In der Ausstellung „La vie en rose“  bewahrt Peer Christian Stuwe uns vor der Gefahr, eine Farbe als unschön, oder nicht für die Kunst geeignet, abzulehnen.  Mit einer Panzersperre vor dem Museum schützt er uns tatkräftig vor einer Attacke aus dem Westen.  Das Kriegsgerät malte er allerdings rosa an, und hebt die Assoziationen auf, die wir mit diesen brutalen, kreuzförmigen Stahlteilen haben.  Das geschieht nicht, um Krieg zu verschönern oder gar zu verherrlichen, vielleicht auch nicht, um ihn zu verachten, aber um zu verdeutlichen, dass Farbe eng mit unseren Vorstellungen zusammenhängt, und dass Farbe selbst diese vorgefassten Vorstellungen verdeutlichen kann.  Vor gut zehn Jahren, als Teile der Fassade der Liesborner Abtei bei einer Sanierung mit dem ursprünglichen Pastellgrün angestrichen wurde, das der Abt im 18. Jahrhundert ausgewählt hatte, waren wir alle überrascht, eigentlich schockiert, denn Mintgrün entsprach nicht unserer Vorstellung einer Abtei  –  dunkles, dezentes Anröchtersandsteingrün wohl, aber nicht Mintgrün.

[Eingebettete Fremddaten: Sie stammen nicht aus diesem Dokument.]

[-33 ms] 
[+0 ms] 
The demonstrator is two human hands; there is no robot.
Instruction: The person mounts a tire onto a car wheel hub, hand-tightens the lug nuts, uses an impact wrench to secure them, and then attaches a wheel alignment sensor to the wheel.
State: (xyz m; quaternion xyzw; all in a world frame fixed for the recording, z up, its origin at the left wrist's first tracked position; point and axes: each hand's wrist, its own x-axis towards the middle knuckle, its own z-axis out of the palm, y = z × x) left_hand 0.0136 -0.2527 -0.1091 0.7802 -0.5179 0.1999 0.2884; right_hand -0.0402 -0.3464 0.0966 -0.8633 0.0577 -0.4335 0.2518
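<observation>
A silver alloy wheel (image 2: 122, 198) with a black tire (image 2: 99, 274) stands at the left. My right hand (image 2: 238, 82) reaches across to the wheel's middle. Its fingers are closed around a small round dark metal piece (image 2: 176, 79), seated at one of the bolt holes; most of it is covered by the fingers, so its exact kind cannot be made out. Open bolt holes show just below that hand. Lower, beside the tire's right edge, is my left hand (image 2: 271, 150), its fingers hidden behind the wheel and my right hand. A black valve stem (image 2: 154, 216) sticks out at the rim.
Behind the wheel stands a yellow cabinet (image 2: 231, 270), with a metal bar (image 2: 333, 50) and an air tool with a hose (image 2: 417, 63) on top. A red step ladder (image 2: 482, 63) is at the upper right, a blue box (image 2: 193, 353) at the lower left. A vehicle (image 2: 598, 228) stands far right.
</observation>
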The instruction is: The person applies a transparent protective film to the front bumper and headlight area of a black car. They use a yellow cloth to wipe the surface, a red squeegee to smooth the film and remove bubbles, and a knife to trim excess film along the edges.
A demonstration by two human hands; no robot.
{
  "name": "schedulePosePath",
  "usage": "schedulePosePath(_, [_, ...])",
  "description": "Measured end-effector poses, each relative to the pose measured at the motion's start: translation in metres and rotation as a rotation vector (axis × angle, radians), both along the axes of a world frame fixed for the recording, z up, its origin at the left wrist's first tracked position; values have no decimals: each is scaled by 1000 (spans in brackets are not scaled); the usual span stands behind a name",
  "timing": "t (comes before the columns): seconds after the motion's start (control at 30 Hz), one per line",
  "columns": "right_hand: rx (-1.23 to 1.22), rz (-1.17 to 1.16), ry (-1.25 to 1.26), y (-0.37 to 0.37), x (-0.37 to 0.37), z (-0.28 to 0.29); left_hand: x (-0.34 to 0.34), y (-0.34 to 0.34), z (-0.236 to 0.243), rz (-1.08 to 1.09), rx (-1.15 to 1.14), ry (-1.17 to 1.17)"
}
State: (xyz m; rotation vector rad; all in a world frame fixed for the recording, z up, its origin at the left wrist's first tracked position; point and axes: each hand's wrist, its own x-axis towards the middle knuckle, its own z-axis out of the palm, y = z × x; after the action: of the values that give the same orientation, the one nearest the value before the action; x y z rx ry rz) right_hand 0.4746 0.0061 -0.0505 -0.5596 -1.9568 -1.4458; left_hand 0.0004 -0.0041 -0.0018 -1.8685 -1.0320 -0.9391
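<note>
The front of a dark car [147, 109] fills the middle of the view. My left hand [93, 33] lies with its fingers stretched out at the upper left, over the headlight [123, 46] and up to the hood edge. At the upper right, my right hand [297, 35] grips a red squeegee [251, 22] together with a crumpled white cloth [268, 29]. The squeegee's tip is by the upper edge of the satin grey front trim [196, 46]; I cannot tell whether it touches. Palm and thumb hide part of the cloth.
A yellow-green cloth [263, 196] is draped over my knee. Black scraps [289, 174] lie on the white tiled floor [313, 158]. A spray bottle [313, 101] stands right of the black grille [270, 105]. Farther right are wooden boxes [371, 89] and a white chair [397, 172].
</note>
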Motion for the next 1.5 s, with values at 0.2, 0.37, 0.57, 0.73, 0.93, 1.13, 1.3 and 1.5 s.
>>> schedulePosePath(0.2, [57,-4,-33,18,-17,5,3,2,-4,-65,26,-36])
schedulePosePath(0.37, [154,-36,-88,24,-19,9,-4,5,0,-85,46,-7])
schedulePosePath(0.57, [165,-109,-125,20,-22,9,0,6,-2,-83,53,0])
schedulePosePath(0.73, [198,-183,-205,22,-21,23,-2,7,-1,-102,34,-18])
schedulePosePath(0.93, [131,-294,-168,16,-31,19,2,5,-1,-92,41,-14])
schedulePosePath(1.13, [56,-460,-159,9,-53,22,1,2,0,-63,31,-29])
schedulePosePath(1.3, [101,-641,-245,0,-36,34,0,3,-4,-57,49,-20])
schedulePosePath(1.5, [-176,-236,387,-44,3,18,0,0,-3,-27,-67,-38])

Stuwe platziert ganz bewusst eine pink farbige Panzersperre vor der mintgrünen Abtei.  Dieser Eingriff setzt einen Kernaspekt Stuwes Arbeit einfach fort:  Aus dem Unerwarteten, Kunst zu schaffen, die dann selbstverständlich wirkt.   Der Malgrund für die Wellpappe-Bilder stammt tatsächlich aus dem Altpapiercontainer.  Ehe sie Skulpturen wurden, lagen die rostigen Stahlteile wirklich auf dem Schrottplatz.  Stuwe lenkt unsere Augen, um uns eine weitere Ästhetik zu zeigen.  Es gibt viele neue Beispiele davon in Stuwes Arbeiten, aber ich möchte mich doch auf dieses Pink konzentrieren.  Ich weiß nicht, ob wir nachher mit Edith Piaf sagen können: „Je voix la vie en rose“, aber wir sehen Rosa, und zwar anders.  In unseren Gesprächen über diese Arbeiten  haben Stuwe und ich erkannt, dass Rosa fast eine Unfarbe für die Kunst ist, aber nicht in der Natur.  Wir haben gerade in der Natur im April eine Orgie von Pinkblüten erlebt, und niemand sagte:  „Oh, der Kirschbaum ist Kitsch!“

Stuwe demonstriert jedoch selbst in der Arbeit „Weichgespült“ (Abb. …), dass Pink keine einheitliche Farbe ist.  Es kommt doch auf den angemessen Einsatz durch den Künstler an.  Stuwe verwendet das richtige Rosa, um Metallteile zu bemalen, so dass sie sichtbar Metall bleiben, aber ihr fast organisches Leben offenbaren.  Er wagte sich auch an den Corpus Christi – gefährlich, da es sich um ein mit Inhalt vollgepacktes Motiv handelt.  Wir sehen zwei Corpora Christi, beide Abgüsse eines etwa 100 Jahr alten  hölzernen Wegekreuzes, das stark vermodert war.  Eine Jesusfigur ist Bronze, grün patiniert, und die zweite Aluminium, pink angemalt.  Natürlich sind Kruzifixe aus Bronze normal, und sie werden grün, aber sie vermodern nicht.  Wir sehen, dass alles einmal Holz war.  Pink ist nicht eine Farbe, die wir mit dem Gekreuzigten verbinden.  Blutrot, ja, Rosa nicht.  Trotzdem lässt uns das Pink das milde Gesicht des Heilands in der originalen Holzfigur deutlicher erkennen.  Stuwe beschießt uns mit Gegensätzen, genau wie der Panzer aus dem Westen die Abtei beschießen würde.  Nun, meine Damen und Herren, brauchen wir keine Angst zu haben, wir werden unser Leben nicht verlieren, aber vielleicht unsere Vorurteile.